2019 Smartphones manufactured by Xiaomi

The Xiaomi Mi 9 is a flagship Android smartphone developed by Xiaomi Inc. It was announced in February 2019.

==Specifications==
===Hardware===
The Xiaomi Mi 9 is powered by the Qualcomm Snapdragon 855 processor, with 6 GB or 8 GB LPDDR4X RAM and the Adreno 640 GPU. It has a 6.39 in FHD+ AMOLED display. Storage options include 64 GB or 128 GB. The handset features a fingerprint scanner under the display. It features a 3300 mAh battery with a USB-C reversible connector which supports Quick Charge 4.0+. Externally, it has a smaller notch and new gradient colors, with Gorilla Glass 6 on the front, Gorilla Glass 5 on the rear and a 7000 series aluminum frame. It does not feature a 3.5mm headphone jack and comes with a USB-C to 3.5mm headphone jack adapter provided in the box. The Mi 9 includes a triple camera setup with a 48 MP wide angle lens, a 16 MP ultra-wide angle lens and a 12 MP telephoto lens.

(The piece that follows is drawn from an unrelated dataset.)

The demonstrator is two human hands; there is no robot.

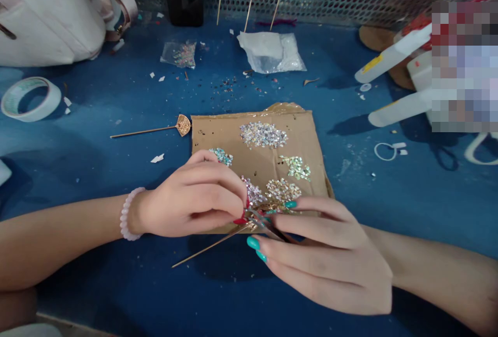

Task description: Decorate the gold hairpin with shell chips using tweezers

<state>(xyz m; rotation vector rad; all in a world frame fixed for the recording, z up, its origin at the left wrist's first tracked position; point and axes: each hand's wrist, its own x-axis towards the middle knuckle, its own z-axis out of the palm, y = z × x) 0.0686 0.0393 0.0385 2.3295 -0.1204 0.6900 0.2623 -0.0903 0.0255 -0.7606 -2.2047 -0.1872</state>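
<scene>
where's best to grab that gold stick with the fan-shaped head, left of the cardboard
Probably mid-shaft, pinching from above: the gold stick lies flat on the blue table, its long thin shaft exposed, while its fan-shaped head sits right by the cardboard.

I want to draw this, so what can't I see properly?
All in the head view:
Thin stick: upper end mostly covered by left hand and metal tool.
Metal tool: back end, under right hand.
White bag: cut off by left edge.
Silvery gems: too small to count.
</scene>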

The front camera has a 20 MP sensor with an aperture of f/2.0. The Explorer variant has larger storage and RAM options, a transparent back, a 7P camera lens, and an f/1.5 (wider) aperture for the main lens on models with 12 GB of RAM.

===Software===
It runs on Android 9, with Xiaomi's custom MIUI 10 skin but it is upgradable to Android 11 and MIUI 12.5.

==Variants==
===Mi 9 Pro/Mi 9 Pro 5G===

On September 24, 2019, Xiaomi announced the Mi 9 Pro and Mi 9 Pro 5G which have upgraded chipsets, faster charging, larger batteries, increased storage and RAM, and new software.

==Reception==
Digital Trends praised the Mi 9's performance, screen, design and in-display fingerprint sensor but remarked that the camera could be better and that the software needed improvement. Trusted Reviews had similar opinions, and was less impressed with the in-display fingerprint sensor and more positive with the camera, concluding that the Mi 9 had "the makings of one of the most worthwhile flagship smartphone purchases of the year". Digital Trends wrote that the Mi 9 was "a compelling, high-performance smartphone that's sure to become one of the year's best" and "one of 2019's shrewdest smartphone purchases".

DxOMark gave the Mi 9's camera an overall score of 110, with a photo score of 115 and a video score of 99, ranking it as their fourth best smartphone camera. DxOMark remarks that the phone "takes things to a whole new level, placing the Chinese company's latest flagship model firmly into the big league of smartphone cameras—right up there with the heavy-hitters from Apple, Samsung, and Huawei".

== Issues ==
The Xiaomi Mi 9 faces a handful of minor issues, however, it faces major issues that are restrained to certain regions, such as the lack of facial recognition in some certain western regions, although it was fixed with a software update.

The frequent display of advertisements in MIUI is no different in the Mi 9, Xiaomi defended themselves by saying that these ads help them keep their prices low.